(DATA begins)

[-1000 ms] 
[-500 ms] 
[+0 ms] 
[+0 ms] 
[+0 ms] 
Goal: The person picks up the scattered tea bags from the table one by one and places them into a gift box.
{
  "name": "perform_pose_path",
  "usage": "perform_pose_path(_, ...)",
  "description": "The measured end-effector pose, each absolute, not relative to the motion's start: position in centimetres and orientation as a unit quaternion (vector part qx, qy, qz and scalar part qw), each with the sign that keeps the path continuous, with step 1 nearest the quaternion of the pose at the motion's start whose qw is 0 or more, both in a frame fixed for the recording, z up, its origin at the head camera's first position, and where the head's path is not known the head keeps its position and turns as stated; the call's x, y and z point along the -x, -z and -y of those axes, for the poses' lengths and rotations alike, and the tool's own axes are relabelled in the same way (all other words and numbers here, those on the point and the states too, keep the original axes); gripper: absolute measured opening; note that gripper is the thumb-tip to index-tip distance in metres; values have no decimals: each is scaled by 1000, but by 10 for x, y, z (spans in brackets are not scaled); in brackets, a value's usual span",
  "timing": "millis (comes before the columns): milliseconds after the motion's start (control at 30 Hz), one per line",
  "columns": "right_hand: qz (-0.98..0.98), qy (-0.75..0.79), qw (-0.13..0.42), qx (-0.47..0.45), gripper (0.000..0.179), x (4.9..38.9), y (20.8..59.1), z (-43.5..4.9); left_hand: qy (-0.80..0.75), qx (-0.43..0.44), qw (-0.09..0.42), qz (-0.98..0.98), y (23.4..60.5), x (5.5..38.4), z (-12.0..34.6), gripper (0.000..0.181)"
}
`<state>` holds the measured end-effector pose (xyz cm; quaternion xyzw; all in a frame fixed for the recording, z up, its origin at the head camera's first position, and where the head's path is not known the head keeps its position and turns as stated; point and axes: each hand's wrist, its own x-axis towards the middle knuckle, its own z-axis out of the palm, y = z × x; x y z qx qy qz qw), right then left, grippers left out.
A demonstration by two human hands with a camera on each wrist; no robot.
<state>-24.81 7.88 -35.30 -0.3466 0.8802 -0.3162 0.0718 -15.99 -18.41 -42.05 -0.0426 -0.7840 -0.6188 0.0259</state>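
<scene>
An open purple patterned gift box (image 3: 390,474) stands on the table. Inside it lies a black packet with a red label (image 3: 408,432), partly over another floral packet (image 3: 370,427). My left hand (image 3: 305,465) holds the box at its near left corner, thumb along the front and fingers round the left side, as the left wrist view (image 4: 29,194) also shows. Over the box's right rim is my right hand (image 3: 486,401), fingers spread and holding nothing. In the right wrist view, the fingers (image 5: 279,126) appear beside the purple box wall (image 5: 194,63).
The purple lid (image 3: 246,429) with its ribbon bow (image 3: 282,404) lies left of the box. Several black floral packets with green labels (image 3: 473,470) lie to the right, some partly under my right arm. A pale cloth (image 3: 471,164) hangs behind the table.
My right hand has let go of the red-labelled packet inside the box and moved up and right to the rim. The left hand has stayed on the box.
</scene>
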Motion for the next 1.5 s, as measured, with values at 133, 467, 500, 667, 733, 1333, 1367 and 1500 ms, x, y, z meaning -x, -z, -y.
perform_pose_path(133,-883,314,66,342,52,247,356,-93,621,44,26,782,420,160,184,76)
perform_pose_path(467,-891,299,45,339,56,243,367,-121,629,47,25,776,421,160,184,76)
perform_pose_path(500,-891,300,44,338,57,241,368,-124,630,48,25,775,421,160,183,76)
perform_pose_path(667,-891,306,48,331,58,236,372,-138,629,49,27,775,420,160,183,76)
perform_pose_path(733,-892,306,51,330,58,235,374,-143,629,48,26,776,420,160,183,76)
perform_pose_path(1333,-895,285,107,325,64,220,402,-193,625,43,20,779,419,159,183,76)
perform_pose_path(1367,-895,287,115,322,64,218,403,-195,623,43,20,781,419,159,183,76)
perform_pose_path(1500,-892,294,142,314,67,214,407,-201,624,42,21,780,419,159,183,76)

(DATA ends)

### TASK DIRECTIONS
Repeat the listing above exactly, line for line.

### WRITTEN RESPONSE
[-1000 ms] 
[-500 ms] 
[+0 ms] 
[+0 ms] 
[+0 ms] 
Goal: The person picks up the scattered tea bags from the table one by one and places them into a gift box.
{
  "name": "perform_pose_path",
  "usage": "perform_pose_path(_, ...)",
  "description": "The measured end-effector pose, each absolute, not relative to the motion's start: position in centimetres and orientation as a unit quaternion (vector part qx, qy, qz and scalar part qw), each with the sign that keeps the path continuous, with step 1 nearest the quaternion of the pose at the motion's start whose qw is 0 or more, both in a frame fixed for the recording, z up, its origin at the head camera's first position, and where the head's path is not known the head keeps its position and turns as stated; the call's x, y and z point along the -x, -z and -y of those axes, for the poses' lengths and rotations alike, and the tool's own axes are relabelled in the same way (all other words and numbers here, those on the point and the states too, keep the original axes); gripper: absolute measured opening; note that gripper is the thumb-tip to index-tip distance in metres; values have no decimals: each is scaled by 1000, but by 10 for x, y, z (spans in brackets are not scaled); in brackets, a value's usual span",
  "timing": "millis (comes before the columns): milliseconds after the motion's start (control at 30 Hz), one per line",
  "columns": "right_hand: qz (-0.98..0.98), qy (-0.75..0.79), qw (-0.13..0.42), qx (-0.47..0.45), gripper (0.000..0.179), x (4.9..38.9), y (20.8..59.1), z (-43.5..4.9); left_hand: qy (-0.80..0.75), qx (-0.43..0.44), qw (-0.09..0.42), qz (-0.98..0.98), y (23.4..60.5), x (5.5..38.4), z (-12.0..34.6), gripper (0.000..0.181)"
}
`<state>` holds the measured end-effector pose (xyz cm; quaternion xyzw; all in a frame fixed for the recording, z up, its origin at the head camera's first position, and where the head's path is not known the head keeps its position and turns as stated; point and axes: each hand's wrist, its own x-axis towards the middle knuckle, its own z-axis out of the palm, y = z × x; x y z qx qy qz qw), right then left, grippers left out.
A demonstration by two human hands with a camera on each wrist; no robot.
<state>-24.81 7.88 -35.30 -0.3466 0.8802 -0.3162 0.0718 -15.99 -18.41 -42.05 -0.0426 -0.7840 -0.6188 0.0259</state>
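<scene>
An open purple patterned gift box (image 3: 390,474) stands on the table. Inside it lies a black packet with a red label (image 3: 408,432), partly over another floral packet (image 3: 370,427). My left hand (image 3: 305,465) holds the box at its near left corner, thumb along the front and fingers round the left side, as the left wrist view (image 4: 29,194) also shows. Over the box's right rim is my right hand (image 3: 486,401), fingers spread and holding nothing. In the right wrist view, the fingers (image 5: 279,126) appear beside the purple box wall (image 5: 194,63).
The purple lid (image 3: 246,429) with its ribbon bow (image 3: 282,404) lies left of the box. Several black floral packets with green labels (image 3: 473,470) lie to the right, some partly under my right arm. A pale cloth (image 3: 471,164) hangs behind the table.
My right hand has let go of the red-labelled packet inside the box and moved up and right to the rim. The left hand has stayed on the box.
</scene>
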Motion for the next 1.5 s, as measured, with values at 133, 467, 500, 667, 733, 1333, 1367 and 1500 ms, x, y, z meaning -x, -z, -y.
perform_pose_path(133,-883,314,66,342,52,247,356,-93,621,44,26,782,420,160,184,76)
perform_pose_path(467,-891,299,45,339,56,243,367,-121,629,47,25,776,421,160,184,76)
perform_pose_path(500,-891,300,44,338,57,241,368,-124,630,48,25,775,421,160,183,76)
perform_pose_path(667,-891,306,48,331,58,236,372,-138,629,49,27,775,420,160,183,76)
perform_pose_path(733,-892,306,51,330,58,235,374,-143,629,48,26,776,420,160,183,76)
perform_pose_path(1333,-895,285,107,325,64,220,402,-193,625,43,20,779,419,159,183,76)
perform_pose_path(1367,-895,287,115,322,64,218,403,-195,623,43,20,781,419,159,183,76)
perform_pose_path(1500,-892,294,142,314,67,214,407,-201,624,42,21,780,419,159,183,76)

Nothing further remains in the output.